Contributed By: Lynn Vagle, a member from Mora, MN
2 large zucchini, thinly-sliced lengthwise
1 T. salt
1 lb. ground beef
1 ½ tsp. black pepper
1 onion, diced
1 c. tomato paste
1 (16 oz.) can tomato sauce
¼ c. red wine
2 T. fresh basil, chopped
1 T. fresh oregano, chopped
1 egg
1 (15 oz.) ricotta cheese
2 T. fresh parsley, chopped
1 lb. fresh mushrooms, sliced
1 (8 oz.) pkg. shredded mozzarella cheese
1 (8 oz.) pkg. shredded parmesan cheese
1 T. garlic powder
Preheat oven to 325°. Grease 9x13-inch pan. Slice zucchini lengthwise, sprinkle with salt, let drain in colander. Brown ground beef with pepper, onion, and garlic; drain.
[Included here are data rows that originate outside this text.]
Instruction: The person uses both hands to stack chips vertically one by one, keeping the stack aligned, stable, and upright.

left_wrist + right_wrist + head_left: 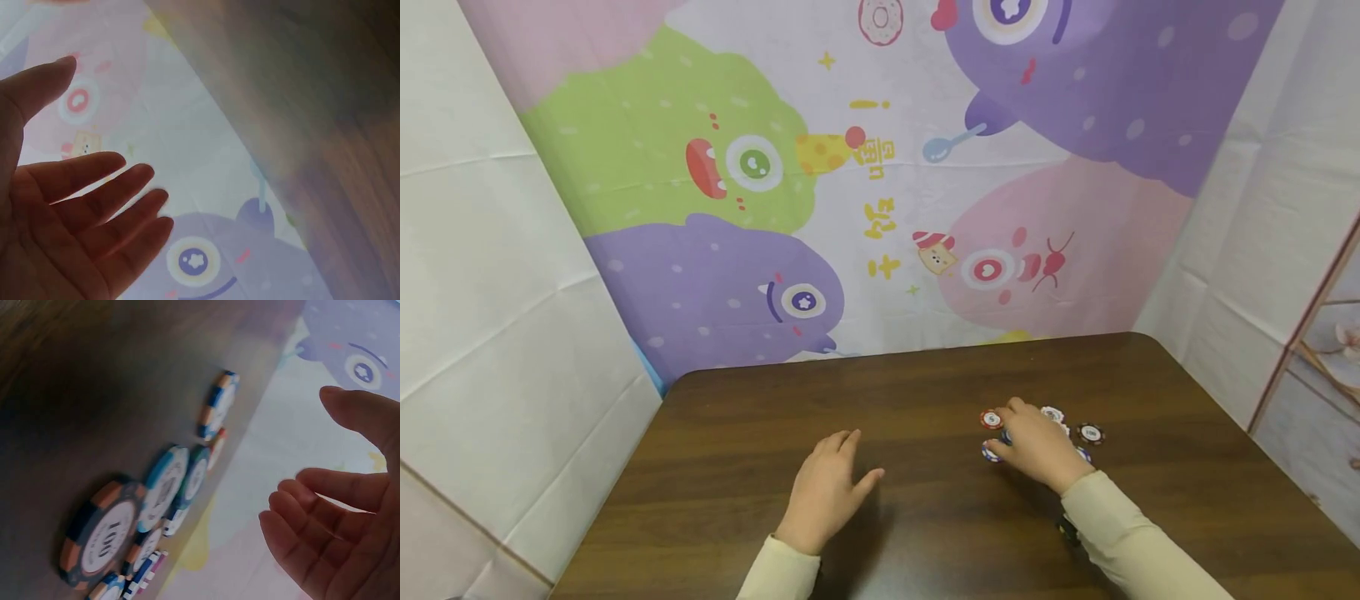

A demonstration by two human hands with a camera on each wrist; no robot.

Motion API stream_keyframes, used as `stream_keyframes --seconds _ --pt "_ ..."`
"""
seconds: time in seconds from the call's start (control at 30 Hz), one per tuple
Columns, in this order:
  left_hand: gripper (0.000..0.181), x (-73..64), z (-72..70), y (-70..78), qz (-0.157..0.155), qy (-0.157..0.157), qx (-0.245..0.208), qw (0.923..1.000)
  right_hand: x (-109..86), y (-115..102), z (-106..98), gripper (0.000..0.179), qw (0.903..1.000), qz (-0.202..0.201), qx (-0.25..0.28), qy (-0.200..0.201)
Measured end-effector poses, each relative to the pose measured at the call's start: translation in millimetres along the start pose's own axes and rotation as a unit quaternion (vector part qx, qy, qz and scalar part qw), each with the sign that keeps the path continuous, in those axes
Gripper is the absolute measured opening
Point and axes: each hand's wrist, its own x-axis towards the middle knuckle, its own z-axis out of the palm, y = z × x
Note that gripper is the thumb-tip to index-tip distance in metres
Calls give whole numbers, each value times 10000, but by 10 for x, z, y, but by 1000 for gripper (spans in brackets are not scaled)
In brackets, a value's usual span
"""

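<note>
A loose group of poker chips lies on the right half of the wooden table. Among them in the head view are a red chip (991, 419), a blue-and-white chip (992, 451), a white chip (1053, 414) and a dark chip marked 100 (1091, 433). My right hand (1037, 443) is over the group and hides part of it. In the right wrist view, a 100 chip (106, 536) lies apart from that hand (344, 512), whose fingers are loosely bent with nothing between them. To the left, my left hand (823, 492) is held above bare tabletop, fingers spread and holding nothing.
The dark brown wooden table (760, 417) has rounded far corners. Behind it hangs a cloth (880, 317) printed with cartoon monsters. Pale panels (490, 250) stand on both sides. A small dark object (1066, 530) shows at my right cuff.
</note>
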Motion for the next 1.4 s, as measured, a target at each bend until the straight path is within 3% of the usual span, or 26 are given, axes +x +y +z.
stream_keyframes --seconds 0.23,0.47,0.8,1.03,1.4 --pt "51 10 26 49 212 -536 -527 9969 45 53 87 35 9991 -244 -198 -295" --pt "42 0 112 84 499 -719 -726 9935 62 22 130 26 9978 -182 -393 -501" --pt "38 -70 180 147 465 -1323 -1259 9821 61 33 198 25 9972 -136 -353 -644" --pt "37 -95 229 184 518 -1608 -1307 9769 74 58 238 23 9972 -183 -310 -657" --pt "38 -101 316 215 756 -1599 -1059 9785 82 34 214 23 9964 -215 -505 -647"
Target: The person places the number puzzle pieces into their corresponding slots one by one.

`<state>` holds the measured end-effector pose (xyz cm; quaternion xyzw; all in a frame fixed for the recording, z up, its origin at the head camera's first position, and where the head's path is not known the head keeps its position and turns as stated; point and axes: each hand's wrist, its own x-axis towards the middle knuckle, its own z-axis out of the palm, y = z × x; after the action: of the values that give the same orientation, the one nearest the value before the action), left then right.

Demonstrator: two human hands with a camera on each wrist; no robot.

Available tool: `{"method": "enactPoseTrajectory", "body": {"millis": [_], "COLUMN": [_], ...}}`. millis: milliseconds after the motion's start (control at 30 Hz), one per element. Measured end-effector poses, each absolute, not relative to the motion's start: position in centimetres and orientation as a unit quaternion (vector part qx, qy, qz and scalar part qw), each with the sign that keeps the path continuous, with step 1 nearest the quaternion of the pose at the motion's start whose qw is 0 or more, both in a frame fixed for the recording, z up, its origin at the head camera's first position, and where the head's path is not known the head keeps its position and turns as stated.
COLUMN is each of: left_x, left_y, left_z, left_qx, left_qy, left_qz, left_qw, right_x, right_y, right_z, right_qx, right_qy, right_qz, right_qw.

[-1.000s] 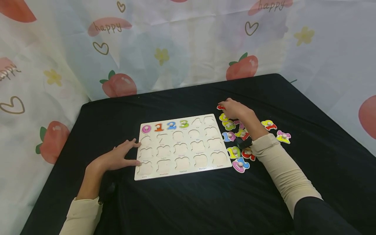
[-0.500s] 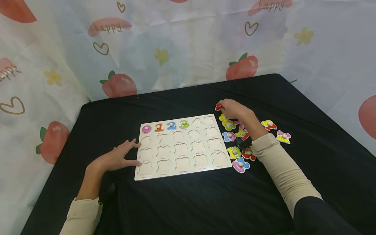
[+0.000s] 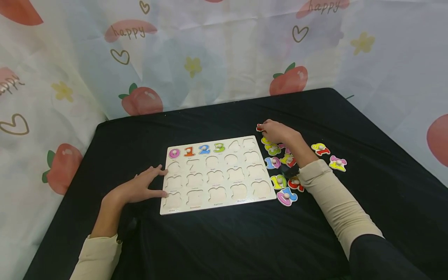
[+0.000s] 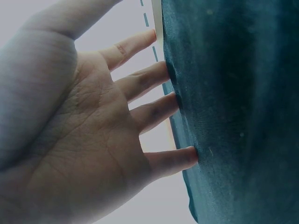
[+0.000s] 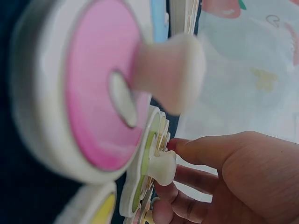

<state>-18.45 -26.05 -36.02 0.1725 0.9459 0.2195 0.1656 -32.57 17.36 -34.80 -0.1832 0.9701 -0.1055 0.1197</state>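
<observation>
A pale wooden number puzzle board (image 3: 204, 199) lies on the black cloth. Pieces 0 (image 3: 174, 153), 1 (image 3: 189, 151), 2 (image 3: 204, 149) and 3 (image 3: 219, 147) sit in its top row. My left hand (image 3: 140, 186) rests at the board's left edge, thumb and fingers spread; the left wrist view shows straight fingers (image 4: 154, 112). Beyond the far right corner, my right hand (image 3: 278, 131) pinches a red puzzle piece (image 3: 259, 127), whose number is mostly covered. In the right wrist view the thumb and curled fingers are partly hidden behind a green piece's knob (image 5: 162, 168).
Loose knobbed pieces lie right of the board, among them a blue and pink piece (image 3: 286, 196) and a green and yellow one (image 3: 279, 181). Farther right are a yellow and red piece (image 3: 320, 149) and a pink and yellow one (image 3: 337, 163). A printed curtain (image 3: 217, 74) hangs behind.
The red piece has slid slightly left under my right hand. That hand has since shifted a little toward me and right, showing more of the piece's left end. My left hand stays still.
</observation>
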Motion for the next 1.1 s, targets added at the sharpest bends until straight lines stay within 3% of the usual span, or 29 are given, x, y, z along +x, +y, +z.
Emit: {"method": "enactPoseTrajectory", "body": {"millis": [567,967,1100], "left_x": [-18.6,-18.6,-18.5], "left_y": [-26.1,-26.0,-26.0], "left_z": [-35.9,-36.0,-35.9], "left_qx": [0.172,0.173,0.173], "left_qy": [0.945,0.944,0.943], "left_qz": [0.222,0.224,0.227], "left_qw": [0.168,0.170,0.171], "right_x": [-31.0,-28.9,-28.8], "right_y": [15.6,12.0,11.8], "right_z": [-33.2,-33.4,-33.6], "right_qx": [-0.240,-0.331,-0.338], "right_qy": [0.958,0.924,0.921], "right_qz": [-0.120,-0.104,-0.112], "right_qw": [0.096,0.159,0.156]}}
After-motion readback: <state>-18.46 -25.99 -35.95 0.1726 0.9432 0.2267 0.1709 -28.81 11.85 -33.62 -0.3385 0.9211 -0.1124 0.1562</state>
Stir in tomato paste, sauce, wine, and herbs. Add hot water by tablespoonful if too thick. Bring to boil. Reduce heat, and simmer 20 minutes. Stir egg, ricotta, and parsley until combined. Spread half of meat sauce into bottom of pan. Rinse, dry, and layer half of zucchini slices, mushrooms, and mozzarella cheese. Repeat layers and cover with parmesan. Cover with foil. Bake 45 minutes. Remove foil. Increase oven temp. to 350° and bake 15 minutes more. Let stand 5 minutes before serving. Yields 8 servings.